Vocabulary language metadata

The metadata associated with every vocabulary in RVA includes a list of languages in which the vocabulary's data is available. When you publish a vocabulary in RVA, you must specify at least one such language. This page explains how that's done, and how the language metadata is used by RVA.

Languages, language tags, and descriptions

The main thing to know is that the languages of your vocabulary are almost certainly supported as valid metadata. As mentioned below, when entering metadata in RVA, the most commonly-used languages are selectable from a simple dropdown, but languages not in that list can also be entered.

The available selection of languages is based on IETF language tags, which are determined by the IETF document BCP 47. This selection is consistent with the language tags used in RDF langStrings; therefore, in particular, all valid RDF language tags are supported. There is one main restriction of RVA's support: private use subtags (e.g., qaa) are not permitted.

BCP 47 incorporates and subsumes the lists of languages included in ISO 639 and other standards. In many of the most common cases, ISO 639-1 language tags are also valid BCP 47 tags. Here are some examples of valid BCP 47 languages: their descriptions and their tags:

Description	BCP 47 tag
English	`en`
French	`fr`
French (Canada)	`fr-CA`
Chinese	`zh`
Chinese (Han (Simplified variant))	`zh-Hans`
Ngaanyatjarra	`ntj`

For detailed advice about selecting BCP 47 language tags, please see the W3C pages Language tags in HTML and XML and Choosing a Language Tag. You may find Richard Ishida's online, interactive BCP47 language subtag lookup tools helpful. If you would like further assistance in selecting language metadata for your vocabulary, please contact services@ardc.edu.au.
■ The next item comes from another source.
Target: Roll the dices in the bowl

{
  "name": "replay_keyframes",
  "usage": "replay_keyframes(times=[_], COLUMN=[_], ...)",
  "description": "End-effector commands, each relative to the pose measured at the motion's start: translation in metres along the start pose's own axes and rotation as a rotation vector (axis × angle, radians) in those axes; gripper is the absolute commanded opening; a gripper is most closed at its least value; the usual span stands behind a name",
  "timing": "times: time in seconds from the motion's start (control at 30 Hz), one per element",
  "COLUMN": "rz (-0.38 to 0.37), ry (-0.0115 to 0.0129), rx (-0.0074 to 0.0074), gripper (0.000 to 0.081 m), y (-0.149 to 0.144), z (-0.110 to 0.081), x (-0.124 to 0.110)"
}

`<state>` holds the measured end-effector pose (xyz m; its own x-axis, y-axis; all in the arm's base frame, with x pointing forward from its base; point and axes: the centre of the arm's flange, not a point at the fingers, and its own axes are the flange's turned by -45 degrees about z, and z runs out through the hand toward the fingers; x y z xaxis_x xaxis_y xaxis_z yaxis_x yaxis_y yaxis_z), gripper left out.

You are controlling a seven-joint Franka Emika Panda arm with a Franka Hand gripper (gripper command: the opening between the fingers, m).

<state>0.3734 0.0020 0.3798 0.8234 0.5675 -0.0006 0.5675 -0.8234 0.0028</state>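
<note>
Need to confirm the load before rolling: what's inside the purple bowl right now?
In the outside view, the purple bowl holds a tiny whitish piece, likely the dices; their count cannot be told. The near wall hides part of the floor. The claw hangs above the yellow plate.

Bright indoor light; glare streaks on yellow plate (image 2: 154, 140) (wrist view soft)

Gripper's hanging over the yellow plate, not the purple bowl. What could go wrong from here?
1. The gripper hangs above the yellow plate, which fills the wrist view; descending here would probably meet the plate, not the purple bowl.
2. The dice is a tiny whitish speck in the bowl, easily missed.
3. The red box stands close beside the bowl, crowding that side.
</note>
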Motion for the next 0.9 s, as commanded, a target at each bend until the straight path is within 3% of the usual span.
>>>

Entering language metadata

RVA's metadata entry page, also known as the CMS, has a section for entering language metadata. You may enter as many languages as you wish.

The first language that you specify is treated specially. It is referred to as the vocabulary's "primary language". The subsequent languages in the list are known as the vocabulary's "other languages". See the section "How vocabulary language metadata is used" below for information about the significance of the primary language.

If you use RVA's ability to import a vocabulary from PoolParty, the pre-filling of the metadata entry page will automatically assign the PoolParty project's own primary language as the primary language. (Note that this pre-filling only happens once, at the moment when you select the PoolParty project. If you subsequently change the language metadata of your PoolParty project, you will need to make the corresponding changes manually in RVA's metadata entry page.)

The most commonly-used languages are available from a dropdown, but you can also select languages not already shown. To do this, click the dropdown to open the text input, then type in the language's BCP 47 tag and press Enter. The tag will be looked up, and if it is a valid tag, the language tag will be canonicalised, and the language's description will be displayed. (Canonicalisation refers to the BCP 47 process by which certain tag values are simplified. For example, the tag en-Latn is canonicalised to just en.)

The fine details of language tag validation

This section is provided for completeness only; you almost certainly don't need to worry about these very fine details.

The validation of language tags conforms to the rules spelled out in BCP 47, with the following caveats and exceptions:

A tag will be rejected as invalid, if it contains:
- a deprecated subtag for which the IANA Language Subtag Registry does not specify a preferred value,
- a subtag marked as "private use",
- only extensions and private use subtags, even if it would otherwise be well-formed
If a tag contains a subtag for which there is a preferred value, the subtag will be canonicalised as that preferred value.
If a tag is grandfathered, and there is a preferred value, the tag is canonicalised as that preferred value; otherwise, it is rejected as invalid (because it is deprecated).
If a tag is redundant, and there is a preferred value, it is canonicalised as the preferred value; otherwise, it is canonicalised using the individual subtags.
Because satisfying RFC 5646 section 4.1, point 6, on the validity and ordering of variants, is particularly complicated, some of those validity checks are not yet performed. This means that some combinations of variants are accepted instead of being rejected.

How vocabulary language metadata is used

Search index

Each vocabulary's languages are indexed, and are available in search results as facet values. Please note: at present, the search index contains only each language's "language subtag", which means the first, main component of the language description. For example, the language tags en and en-AU are both indexed only as "English".

Browse visualisation

If the current version of a vocabulary contains SKOS resources, so that there is a browse visualisation displayed on the vocabulary's view page, the primary language is taken into account when determining which label is shown on the nodes of the display. But note: an instance of a resource's label that is not language-tagged takes priority over all that are.

Example: if the vocabulary's primary language is German (de), and the vocabulary data contains these labels for a concept:

TEXT

my:one skos:prefLabel "Eins"@de , "One"@en .

then the label chosen for the display will be Eins.

But if the data is:

TEXT

my:one skos:prefLabel "Eins"@de, "One"@en, "One" .

then the label chosen for the display will be One, because a label without a language tag takes priority over all language-tagged labels for the same resource, even one for the primary language.